Set down exactly the lines below, starting at the one that contains "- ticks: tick" and ending at the one that contains "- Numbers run", with both of those lines included and nothing else.

DATA Block Start

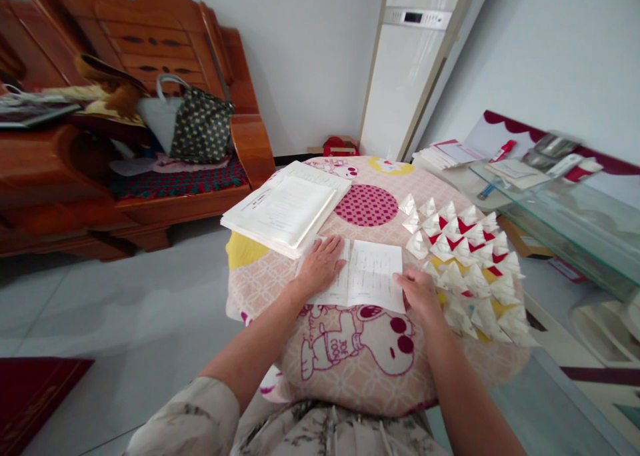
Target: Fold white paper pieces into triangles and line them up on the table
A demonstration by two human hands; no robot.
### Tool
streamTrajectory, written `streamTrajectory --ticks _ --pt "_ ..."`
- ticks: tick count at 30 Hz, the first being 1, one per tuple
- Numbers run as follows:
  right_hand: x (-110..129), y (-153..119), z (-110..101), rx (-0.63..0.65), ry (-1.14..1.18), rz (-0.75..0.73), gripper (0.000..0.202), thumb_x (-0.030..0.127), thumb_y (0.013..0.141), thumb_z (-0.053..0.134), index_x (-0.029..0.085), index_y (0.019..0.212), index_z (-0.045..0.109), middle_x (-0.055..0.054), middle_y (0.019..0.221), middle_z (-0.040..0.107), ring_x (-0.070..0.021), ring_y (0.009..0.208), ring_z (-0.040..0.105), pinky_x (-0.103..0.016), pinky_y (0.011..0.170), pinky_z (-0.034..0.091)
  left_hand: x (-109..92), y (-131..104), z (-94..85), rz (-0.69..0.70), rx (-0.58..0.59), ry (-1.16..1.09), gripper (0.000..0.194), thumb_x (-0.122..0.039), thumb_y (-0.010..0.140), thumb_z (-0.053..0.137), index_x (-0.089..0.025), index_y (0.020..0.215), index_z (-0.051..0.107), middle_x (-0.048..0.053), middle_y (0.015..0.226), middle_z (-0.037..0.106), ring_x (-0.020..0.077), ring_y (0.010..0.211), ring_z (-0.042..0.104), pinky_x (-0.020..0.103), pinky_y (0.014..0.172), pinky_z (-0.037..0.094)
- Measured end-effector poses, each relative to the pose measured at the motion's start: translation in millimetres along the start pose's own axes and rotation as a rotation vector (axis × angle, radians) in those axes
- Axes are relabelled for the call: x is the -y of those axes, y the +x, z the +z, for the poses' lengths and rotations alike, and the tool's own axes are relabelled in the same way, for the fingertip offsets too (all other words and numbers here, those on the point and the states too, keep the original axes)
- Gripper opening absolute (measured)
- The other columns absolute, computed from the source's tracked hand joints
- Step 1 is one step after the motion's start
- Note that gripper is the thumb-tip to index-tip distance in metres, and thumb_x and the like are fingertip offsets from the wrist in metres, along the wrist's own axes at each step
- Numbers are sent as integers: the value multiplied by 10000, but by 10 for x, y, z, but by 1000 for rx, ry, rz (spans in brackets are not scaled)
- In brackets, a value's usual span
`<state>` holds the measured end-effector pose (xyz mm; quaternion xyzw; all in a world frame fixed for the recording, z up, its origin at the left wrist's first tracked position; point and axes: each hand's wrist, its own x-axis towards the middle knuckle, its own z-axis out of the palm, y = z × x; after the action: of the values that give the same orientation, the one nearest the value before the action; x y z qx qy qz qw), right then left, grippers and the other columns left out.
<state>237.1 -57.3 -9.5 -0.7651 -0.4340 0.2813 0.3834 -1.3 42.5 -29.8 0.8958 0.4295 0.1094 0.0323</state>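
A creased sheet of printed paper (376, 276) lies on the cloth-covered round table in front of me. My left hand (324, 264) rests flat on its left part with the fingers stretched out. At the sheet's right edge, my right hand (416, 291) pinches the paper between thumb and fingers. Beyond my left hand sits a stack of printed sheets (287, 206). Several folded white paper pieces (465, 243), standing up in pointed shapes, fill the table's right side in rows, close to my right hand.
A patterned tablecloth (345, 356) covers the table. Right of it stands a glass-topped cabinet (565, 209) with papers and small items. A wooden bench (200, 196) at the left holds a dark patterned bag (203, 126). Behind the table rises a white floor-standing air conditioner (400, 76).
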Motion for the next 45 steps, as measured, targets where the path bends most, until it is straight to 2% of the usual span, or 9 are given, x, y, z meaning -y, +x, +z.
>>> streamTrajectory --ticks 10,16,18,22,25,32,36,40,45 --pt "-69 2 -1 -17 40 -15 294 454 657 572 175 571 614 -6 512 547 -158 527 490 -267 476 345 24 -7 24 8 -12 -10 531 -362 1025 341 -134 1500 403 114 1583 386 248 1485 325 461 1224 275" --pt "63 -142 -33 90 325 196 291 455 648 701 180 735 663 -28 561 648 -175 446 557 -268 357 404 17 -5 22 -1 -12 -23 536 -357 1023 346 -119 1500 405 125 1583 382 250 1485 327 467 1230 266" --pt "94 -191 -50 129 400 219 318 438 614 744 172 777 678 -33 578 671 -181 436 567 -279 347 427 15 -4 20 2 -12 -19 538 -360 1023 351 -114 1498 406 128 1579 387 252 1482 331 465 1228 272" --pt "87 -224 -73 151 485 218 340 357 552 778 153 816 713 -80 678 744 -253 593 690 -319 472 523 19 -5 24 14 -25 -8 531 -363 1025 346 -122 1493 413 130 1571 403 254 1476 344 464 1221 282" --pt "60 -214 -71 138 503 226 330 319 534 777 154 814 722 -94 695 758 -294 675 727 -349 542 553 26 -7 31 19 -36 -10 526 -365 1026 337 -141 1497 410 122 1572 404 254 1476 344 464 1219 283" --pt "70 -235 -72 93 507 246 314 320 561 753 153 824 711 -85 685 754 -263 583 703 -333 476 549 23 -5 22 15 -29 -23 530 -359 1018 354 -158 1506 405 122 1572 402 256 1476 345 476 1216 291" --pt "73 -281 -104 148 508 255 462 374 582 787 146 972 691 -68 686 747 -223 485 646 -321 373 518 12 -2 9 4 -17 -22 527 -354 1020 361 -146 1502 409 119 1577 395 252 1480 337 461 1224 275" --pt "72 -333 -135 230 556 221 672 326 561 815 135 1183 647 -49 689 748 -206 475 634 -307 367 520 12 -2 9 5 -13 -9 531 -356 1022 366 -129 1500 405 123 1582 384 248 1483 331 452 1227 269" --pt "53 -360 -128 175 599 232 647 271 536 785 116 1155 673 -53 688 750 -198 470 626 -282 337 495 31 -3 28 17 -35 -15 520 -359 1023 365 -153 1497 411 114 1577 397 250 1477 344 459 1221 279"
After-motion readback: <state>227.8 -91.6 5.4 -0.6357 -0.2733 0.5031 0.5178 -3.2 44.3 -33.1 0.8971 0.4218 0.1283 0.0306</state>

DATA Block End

**YOUR SOLUTION:**
- ticks: tick count at 30 Hz, the first being 1, one per tuple
- Numbers run as follows:

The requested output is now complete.